Some reasons why this is a very tentative and preliminary finding include the following: 

  • All the data are self-report, so we are dependent on people remembering their diet soda consumption. 

  • It’s the first study to show this association. EBL readers know that we need multiple studies before we even begin to think about recommending behavior change.

  • It’s not all diet soda drinking: It looks like only people drinking diet soda every day show the association with stroke, suggesting that lower consumption may not increase risk. 

  • The study is not representative of the U. S. population. First of all, you had to be over 39 years old in 1990 to get in the study and the average age of the sample now is in the late 60s, so the results can’t be generalized to younger people. Further, the sample for this study included 63% women, 21 % whites, 24 % blacks and 53 % Hispanics. In the U.S as a whole, 51% of the population are women, 77% are white, 23% black, and 16% Hispanic. So it’s a very different group from what a random sample of Americans would get you.

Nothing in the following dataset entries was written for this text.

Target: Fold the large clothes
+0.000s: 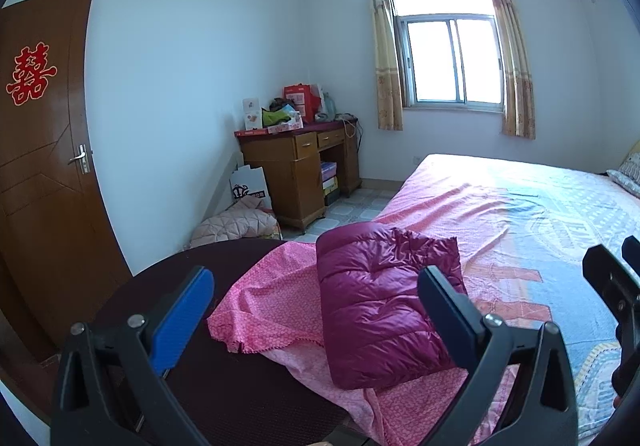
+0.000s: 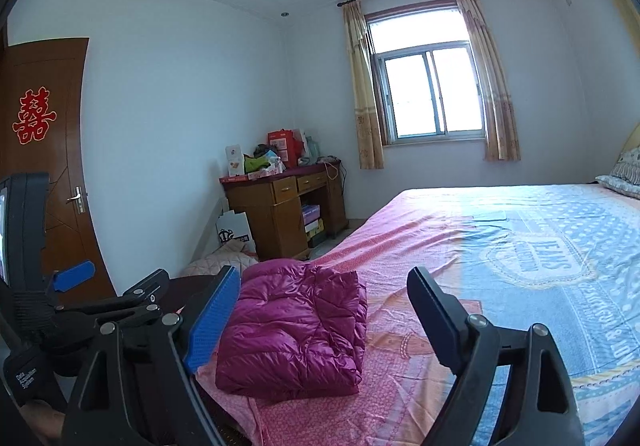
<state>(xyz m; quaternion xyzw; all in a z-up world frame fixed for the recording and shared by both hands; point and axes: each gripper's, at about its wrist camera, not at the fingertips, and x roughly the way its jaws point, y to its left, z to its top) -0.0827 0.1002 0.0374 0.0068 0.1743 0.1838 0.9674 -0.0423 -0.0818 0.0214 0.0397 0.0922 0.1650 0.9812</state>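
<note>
Two open grippers, left [image 1: 316, 286] and right [image 2: 320, 294], above one folded jacket [image 1: 380, 306].

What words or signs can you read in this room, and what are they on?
"囍": red paper sign on the brown door.
"JEANS": upside down on the bedsheet; the smaller words around it are too blurred.
"Data Acquisition System": strap on the left gripper.
White paper bag by the desk: black logo, not readable.
Red boxes on the desk: print too small.
</note>
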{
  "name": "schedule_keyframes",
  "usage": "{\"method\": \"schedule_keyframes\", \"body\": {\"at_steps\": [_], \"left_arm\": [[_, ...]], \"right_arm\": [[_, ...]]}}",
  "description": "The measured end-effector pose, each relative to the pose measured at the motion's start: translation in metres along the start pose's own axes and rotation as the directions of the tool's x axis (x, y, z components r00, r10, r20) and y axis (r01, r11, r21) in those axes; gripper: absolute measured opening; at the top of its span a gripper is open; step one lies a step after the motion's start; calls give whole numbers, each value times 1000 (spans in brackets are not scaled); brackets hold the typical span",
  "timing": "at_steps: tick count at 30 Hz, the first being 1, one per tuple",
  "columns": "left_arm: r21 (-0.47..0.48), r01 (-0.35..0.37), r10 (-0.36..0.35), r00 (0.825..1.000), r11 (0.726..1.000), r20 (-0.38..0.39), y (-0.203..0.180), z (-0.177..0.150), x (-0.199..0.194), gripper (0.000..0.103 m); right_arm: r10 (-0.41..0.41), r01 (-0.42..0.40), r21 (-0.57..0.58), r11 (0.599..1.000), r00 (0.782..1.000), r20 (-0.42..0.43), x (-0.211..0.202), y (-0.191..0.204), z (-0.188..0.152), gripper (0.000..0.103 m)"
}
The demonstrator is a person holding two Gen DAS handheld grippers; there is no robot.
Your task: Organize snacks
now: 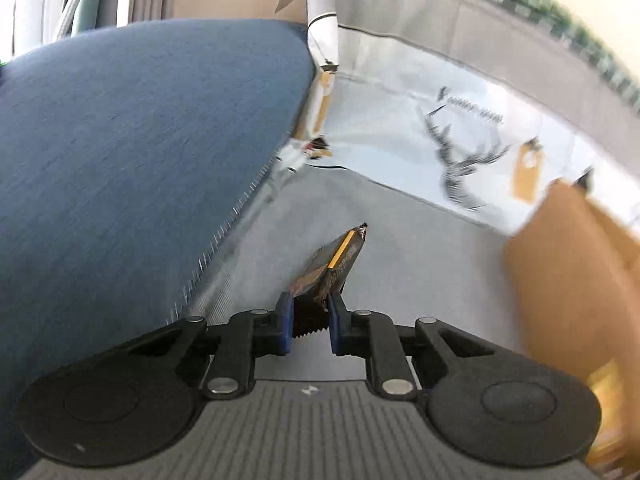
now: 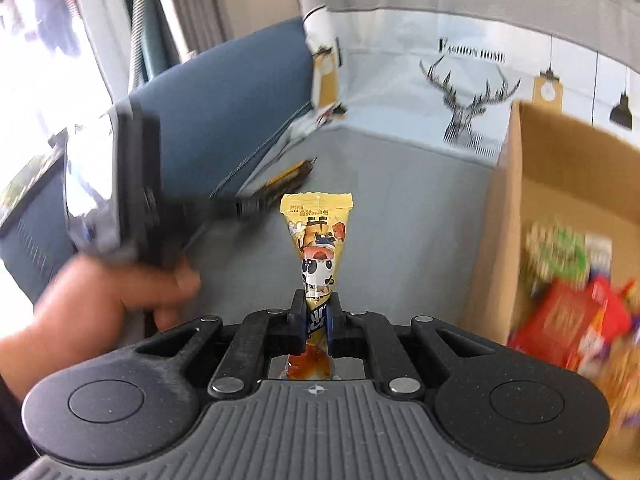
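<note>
My right gripper (image 2: 316, 312) is shut on a yellow snack packet with a cartoon panda (image 2: 316, 240), which stands upright out of the jaws above a grey cloth surface (image 2: 400, 220). My left gripper (image 1: 311, 314) is shut on a dark snack packet with a yellow stripe (image 1: 340, 252), gripped at its serrated end. The right wrist view also shows the left gripper (image 2: 248, 206), blurred, held by a hand (image 2: 120, 292) to the left, with the dark packet (image 2: 288, 174) sticking out ahead of it.
An open cardboard box (image 2: 560, 184) stands on the right and holds several colourful snack packs (image 2: 568, 312); its wall (image 1: 572, 280) is blurred in the left wrist view. A blue cushion (image 1: 140, 140) fills the left. A deer-print cloth (image 2: 468, 108) covers the back.
</note>
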State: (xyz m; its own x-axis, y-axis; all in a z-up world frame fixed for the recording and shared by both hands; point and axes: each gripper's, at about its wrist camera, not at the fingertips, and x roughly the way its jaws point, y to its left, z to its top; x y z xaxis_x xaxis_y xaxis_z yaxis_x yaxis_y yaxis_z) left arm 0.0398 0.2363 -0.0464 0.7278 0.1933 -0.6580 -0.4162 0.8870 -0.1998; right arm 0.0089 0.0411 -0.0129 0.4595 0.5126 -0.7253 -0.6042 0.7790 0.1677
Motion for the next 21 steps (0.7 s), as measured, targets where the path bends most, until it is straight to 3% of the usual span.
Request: {"method": "schedule_keyframes", "body": {"at_steps": [3, 6, 13, 15, 18, 21], "left_arm": [[-108, 121, -127, 991, 987, -52, 5, -15, -22, 13], [-214, 181, -209, 971, 960, -117, 11, -30, -33, 13], [-470, 178, -292, 939, 864, -181, 37, -54, -43, 13], [-499, 159, -278, 945, 852, -173, 42, -54, -44, 16], [-473, 73, -166, 974, 878, -157, 45, -52, -48, 19], [-442, 22, -89, 987, 897, -132, 42, -50, -50, 28]], "right_arm": [[24, -25, 44, 999, 1000, 12, -7, 9, -37, 9], [17, -16, 48, 999, 1000, -24, 0, 16, -68, 9], [-12, 11, -18, 1000, 999, -45, 7, 19, -74, 9], [-9, 10, 2, 1000, 999, -50, 9, 13, -72, 10], [-16, 16, 6, 1000, 998, -59, 15, 9, -73, 13], [-16, 17, 15, 1000, 998, -60, 20, 7, -73, 14]]}}
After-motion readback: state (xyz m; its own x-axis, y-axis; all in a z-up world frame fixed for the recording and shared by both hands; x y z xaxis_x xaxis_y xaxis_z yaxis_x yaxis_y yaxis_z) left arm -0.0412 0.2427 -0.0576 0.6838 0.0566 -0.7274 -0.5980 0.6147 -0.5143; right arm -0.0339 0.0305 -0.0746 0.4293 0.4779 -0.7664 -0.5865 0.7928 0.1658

  • We don’t know the reason for the association. The lead author, Hannah Gardener, is open about this: “It’s reasonable to have doubts, because we don’t have a clear mechanism. This needs to be viewed as a preliminary study,” By “clear mechanism,” she means that even if this relationship exists between diet soda and stroke, we don’t know why. 

There’s more we could say, but our main point is this: It doesn’t take very long for you to “deconstruct” what the actual evidence is behind a news story. With a basic understanding of how studies are done and access to the Web, you can often find out as much as you need to know. In this case, the media have reported the first highly tentative findings of an association between two things. Now other scientists need to test it again and again to see if it holds up, as well as finding out why the association exists.

 I go for sparkling water instead of diet soda because of other problems mentioned earlier with diet beverages.  But regarding stroke risk, the data just aren’t there yet.